• _WHAT THE TASK REQUIRES_
Out of the entries that follow, copy each line containing "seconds".

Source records
========================================

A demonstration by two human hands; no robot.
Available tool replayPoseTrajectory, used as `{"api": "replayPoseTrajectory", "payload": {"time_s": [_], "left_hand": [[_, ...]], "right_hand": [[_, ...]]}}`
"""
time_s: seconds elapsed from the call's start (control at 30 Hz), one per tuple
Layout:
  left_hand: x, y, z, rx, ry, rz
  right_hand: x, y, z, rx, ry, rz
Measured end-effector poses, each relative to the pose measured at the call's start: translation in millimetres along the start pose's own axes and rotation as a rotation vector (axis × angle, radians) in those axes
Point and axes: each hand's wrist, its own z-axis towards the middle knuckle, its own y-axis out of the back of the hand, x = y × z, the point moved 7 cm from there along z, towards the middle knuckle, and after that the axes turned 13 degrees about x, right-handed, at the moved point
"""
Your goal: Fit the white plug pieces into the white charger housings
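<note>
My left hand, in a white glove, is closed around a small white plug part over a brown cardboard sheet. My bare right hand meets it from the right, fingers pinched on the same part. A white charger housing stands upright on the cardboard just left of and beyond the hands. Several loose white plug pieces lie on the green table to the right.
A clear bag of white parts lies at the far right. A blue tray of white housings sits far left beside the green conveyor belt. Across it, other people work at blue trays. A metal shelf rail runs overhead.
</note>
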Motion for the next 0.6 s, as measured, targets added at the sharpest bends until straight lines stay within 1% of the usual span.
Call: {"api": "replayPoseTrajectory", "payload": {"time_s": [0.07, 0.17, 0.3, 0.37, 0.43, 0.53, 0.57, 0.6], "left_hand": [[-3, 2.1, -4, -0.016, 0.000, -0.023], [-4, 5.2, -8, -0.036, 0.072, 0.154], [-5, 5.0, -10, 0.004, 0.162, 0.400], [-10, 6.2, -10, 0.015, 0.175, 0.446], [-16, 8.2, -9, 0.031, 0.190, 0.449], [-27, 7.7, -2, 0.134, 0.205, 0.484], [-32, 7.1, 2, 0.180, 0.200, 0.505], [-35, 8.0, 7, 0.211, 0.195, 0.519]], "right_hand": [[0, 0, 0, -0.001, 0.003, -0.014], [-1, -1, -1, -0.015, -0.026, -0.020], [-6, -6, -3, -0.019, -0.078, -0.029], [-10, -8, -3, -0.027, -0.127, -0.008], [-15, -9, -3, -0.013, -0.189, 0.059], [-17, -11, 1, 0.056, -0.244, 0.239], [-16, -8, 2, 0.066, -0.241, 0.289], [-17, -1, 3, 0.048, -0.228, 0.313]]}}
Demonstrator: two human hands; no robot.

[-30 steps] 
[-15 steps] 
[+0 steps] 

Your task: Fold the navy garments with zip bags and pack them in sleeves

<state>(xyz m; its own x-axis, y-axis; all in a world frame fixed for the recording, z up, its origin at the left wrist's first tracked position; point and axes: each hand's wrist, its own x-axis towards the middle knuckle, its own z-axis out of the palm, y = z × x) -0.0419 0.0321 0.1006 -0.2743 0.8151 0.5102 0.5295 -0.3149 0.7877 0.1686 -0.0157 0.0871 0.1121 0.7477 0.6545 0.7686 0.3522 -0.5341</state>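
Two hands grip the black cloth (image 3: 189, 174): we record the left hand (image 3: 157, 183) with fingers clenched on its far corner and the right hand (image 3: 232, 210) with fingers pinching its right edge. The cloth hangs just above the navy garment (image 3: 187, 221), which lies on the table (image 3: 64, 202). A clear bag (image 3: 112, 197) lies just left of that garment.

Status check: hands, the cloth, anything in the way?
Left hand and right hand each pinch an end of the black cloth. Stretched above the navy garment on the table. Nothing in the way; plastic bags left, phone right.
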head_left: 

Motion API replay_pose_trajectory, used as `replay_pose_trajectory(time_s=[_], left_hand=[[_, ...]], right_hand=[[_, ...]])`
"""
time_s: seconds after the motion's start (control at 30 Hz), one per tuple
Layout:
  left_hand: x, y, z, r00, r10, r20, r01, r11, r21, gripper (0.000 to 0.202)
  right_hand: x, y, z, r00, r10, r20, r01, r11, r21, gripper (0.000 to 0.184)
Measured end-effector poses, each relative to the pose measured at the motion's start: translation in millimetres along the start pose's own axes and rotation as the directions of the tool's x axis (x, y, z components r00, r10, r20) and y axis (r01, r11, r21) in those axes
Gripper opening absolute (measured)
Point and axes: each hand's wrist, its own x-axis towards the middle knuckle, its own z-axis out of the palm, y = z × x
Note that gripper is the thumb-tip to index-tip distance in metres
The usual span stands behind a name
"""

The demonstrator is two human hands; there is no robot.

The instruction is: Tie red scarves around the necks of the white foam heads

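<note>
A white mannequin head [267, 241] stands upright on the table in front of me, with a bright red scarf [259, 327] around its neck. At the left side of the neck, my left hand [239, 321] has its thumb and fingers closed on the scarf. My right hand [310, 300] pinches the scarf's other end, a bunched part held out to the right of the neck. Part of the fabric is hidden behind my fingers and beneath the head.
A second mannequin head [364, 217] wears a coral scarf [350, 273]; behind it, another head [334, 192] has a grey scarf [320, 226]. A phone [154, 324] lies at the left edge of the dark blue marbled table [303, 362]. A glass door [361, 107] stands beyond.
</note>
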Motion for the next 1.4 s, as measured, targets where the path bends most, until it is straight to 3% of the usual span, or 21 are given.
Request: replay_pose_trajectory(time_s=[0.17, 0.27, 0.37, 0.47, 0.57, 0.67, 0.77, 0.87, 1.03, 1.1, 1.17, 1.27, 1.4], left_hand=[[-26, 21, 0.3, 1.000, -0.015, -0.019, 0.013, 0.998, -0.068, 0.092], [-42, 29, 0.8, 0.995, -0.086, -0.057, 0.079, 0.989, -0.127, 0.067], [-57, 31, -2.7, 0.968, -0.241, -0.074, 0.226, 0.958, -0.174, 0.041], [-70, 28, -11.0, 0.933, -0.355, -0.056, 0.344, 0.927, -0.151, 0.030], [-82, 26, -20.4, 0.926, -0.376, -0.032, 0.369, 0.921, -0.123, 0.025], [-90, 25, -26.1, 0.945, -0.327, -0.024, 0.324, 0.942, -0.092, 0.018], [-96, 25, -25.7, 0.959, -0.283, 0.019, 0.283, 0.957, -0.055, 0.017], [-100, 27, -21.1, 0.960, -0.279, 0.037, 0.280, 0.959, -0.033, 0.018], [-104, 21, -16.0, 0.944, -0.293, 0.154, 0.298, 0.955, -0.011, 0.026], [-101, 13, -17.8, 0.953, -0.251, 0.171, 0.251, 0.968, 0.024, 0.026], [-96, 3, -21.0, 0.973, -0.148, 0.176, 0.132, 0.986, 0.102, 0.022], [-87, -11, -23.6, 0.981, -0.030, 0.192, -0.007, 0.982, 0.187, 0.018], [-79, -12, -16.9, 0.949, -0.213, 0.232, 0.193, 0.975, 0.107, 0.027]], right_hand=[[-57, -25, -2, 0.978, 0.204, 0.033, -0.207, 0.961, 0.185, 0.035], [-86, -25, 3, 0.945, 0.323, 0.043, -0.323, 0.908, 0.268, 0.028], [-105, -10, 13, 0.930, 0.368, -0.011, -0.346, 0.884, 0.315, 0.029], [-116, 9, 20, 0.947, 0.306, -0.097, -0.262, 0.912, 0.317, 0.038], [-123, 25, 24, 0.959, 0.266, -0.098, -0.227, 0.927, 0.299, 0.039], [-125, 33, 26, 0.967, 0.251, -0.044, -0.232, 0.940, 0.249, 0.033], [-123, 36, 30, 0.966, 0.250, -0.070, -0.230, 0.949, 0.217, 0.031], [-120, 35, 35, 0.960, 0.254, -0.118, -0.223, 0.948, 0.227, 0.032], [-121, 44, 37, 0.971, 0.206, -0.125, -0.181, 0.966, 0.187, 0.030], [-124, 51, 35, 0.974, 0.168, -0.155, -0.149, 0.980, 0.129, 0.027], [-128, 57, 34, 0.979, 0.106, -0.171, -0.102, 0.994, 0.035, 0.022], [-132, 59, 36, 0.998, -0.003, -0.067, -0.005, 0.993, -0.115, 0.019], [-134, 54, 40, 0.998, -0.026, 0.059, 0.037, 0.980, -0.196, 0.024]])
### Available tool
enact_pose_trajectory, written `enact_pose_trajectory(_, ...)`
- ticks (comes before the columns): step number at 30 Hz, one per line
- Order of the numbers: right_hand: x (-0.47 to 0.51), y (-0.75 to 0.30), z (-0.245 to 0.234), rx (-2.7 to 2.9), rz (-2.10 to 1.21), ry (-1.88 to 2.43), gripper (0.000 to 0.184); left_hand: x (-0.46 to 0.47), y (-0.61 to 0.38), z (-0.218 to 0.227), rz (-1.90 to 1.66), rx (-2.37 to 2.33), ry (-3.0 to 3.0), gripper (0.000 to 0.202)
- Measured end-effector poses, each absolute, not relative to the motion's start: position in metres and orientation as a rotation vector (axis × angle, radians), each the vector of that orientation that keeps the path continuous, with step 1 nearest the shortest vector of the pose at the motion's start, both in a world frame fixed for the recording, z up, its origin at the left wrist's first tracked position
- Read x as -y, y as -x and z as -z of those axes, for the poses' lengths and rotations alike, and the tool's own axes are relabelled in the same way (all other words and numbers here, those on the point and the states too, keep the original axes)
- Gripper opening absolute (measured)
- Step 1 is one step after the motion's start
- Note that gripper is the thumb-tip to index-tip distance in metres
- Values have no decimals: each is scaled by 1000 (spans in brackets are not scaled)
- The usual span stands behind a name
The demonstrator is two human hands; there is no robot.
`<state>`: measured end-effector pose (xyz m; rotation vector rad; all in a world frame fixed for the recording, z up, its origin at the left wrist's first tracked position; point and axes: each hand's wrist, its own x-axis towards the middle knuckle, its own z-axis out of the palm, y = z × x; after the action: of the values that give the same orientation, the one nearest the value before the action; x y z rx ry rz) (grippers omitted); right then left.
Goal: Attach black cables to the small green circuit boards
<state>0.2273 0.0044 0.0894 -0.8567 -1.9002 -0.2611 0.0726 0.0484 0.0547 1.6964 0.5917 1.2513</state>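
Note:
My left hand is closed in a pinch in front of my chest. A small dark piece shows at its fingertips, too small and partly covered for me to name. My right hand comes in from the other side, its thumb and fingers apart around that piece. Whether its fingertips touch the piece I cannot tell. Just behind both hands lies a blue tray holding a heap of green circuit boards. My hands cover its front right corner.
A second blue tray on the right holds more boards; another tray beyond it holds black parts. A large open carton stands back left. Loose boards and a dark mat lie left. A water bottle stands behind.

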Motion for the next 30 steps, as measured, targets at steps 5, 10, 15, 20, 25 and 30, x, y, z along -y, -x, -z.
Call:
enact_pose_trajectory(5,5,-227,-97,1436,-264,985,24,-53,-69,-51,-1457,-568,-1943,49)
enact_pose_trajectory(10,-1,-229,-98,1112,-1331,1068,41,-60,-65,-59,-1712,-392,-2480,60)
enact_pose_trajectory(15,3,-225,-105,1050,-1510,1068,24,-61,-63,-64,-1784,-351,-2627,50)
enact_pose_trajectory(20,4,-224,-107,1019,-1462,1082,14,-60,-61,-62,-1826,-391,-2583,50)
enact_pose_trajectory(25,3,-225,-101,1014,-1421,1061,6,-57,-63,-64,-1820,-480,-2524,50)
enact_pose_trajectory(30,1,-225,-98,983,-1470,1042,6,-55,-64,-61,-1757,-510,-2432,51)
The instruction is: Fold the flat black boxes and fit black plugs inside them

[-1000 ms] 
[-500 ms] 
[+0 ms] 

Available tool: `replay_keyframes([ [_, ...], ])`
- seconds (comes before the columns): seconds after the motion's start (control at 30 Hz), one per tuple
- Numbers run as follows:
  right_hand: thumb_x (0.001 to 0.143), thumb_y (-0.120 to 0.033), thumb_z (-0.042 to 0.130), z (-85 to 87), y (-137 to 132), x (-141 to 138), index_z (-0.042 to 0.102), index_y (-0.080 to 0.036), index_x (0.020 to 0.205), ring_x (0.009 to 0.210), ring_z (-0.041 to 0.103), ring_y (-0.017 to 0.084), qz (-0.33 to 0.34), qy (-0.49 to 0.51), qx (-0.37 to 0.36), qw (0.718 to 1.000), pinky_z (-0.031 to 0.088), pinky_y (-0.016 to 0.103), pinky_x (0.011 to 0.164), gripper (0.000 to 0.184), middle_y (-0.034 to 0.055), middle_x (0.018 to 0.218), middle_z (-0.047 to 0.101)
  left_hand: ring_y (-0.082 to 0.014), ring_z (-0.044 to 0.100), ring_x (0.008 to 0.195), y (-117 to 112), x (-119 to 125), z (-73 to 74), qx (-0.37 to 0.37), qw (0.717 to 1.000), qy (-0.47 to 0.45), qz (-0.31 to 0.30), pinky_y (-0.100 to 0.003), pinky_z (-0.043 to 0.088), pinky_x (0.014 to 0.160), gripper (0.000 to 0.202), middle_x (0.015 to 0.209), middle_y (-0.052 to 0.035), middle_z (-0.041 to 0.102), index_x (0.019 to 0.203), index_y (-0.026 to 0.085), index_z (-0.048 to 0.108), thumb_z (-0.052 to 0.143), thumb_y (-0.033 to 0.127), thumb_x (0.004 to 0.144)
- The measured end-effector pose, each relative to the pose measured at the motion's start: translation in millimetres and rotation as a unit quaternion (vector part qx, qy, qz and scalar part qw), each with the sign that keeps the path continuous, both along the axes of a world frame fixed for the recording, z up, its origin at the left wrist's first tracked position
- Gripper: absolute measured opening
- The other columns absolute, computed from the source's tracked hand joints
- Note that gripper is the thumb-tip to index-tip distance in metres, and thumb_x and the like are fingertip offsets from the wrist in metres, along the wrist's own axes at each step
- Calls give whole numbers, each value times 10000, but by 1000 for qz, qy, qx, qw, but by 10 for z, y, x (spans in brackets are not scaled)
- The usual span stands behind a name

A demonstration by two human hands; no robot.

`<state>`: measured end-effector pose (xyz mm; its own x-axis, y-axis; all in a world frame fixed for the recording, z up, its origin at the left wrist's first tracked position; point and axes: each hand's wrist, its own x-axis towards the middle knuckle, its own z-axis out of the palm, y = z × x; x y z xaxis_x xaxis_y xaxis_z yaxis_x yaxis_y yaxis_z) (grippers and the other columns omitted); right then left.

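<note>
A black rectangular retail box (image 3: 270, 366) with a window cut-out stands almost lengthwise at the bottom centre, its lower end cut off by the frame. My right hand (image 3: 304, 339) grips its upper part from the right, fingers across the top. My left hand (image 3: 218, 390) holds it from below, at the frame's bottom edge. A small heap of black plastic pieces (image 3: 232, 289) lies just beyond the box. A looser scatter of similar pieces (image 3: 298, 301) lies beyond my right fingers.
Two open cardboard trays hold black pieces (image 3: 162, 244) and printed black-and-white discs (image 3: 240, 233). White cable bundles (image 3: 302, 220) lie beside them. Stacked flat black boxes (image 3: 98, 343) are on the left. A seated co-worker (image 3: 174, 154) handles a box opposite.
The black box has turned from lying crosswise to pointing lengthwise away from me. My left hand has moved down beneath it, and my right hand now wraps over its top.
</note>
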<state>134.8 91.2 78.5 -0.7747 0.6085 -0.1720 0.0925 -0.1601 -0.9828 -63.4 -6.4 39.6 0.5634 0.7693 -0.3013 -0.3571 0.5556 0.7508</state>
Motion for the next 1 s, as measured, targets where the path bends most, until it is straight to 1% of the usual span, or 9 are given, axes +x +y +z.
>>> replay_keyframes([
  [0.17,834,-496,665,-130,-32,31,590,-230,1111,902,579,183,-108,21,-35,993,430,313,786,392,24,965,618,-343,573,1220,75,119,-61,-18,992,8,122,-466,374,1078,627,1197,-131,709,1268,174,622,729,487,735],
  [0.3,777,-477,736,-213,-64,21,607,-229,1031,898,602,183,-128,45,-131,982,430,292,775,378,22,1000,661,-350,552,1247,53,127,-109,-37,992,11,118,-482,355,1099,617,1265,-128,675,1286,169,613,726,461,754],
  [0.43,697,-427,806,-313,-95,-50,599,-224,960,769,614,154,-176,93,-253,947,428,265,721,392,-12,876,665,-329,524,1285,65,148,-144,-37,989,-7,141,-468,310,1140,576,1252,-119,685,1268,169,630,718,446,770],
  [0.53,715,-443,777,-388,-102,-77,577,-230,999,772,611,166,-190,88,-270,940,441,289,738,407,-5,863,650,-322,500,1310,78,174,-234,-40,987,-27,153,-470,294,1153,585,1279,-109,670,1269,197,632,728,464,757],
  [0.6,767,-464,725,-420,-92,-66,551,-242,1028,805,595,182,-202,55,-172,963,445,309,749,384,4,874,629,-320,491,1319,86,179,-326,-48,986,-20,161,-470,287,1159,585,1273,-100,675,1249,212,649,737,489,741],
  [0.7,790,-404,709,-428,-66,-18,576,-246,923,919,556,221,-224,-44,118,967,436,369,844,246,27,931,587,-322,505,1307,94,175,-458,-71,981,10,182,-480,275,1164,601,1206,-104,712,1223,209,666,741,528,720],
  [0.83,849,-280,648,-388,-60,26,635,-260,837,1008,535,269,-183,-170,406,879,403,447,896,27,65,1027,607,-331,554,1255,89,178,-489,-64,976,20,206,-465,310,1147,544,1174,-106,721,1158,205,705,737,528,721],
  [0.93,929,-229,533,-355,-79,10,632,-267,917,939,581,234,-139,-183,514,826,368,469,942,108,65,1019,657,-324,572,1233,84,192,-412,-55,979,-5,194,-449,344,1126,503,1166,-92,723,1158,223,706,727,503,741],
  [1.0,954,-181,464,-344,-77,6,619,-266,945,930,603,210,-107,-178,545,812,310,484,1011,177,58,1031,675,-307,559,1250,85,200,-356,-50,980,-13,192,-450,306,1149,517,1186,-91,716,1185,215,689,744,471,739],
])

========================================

• _OUTPUT OF THE EXERCISE_
time_s: seconds elapsed from the call's start (control at 30 Hz), one per tuple
time_s: seconds after the motion's start (control at 30 Hz), one per tuple
- seconds (comes before the columns): seconds after the motion's start (control at 30 Hz), one per tuple

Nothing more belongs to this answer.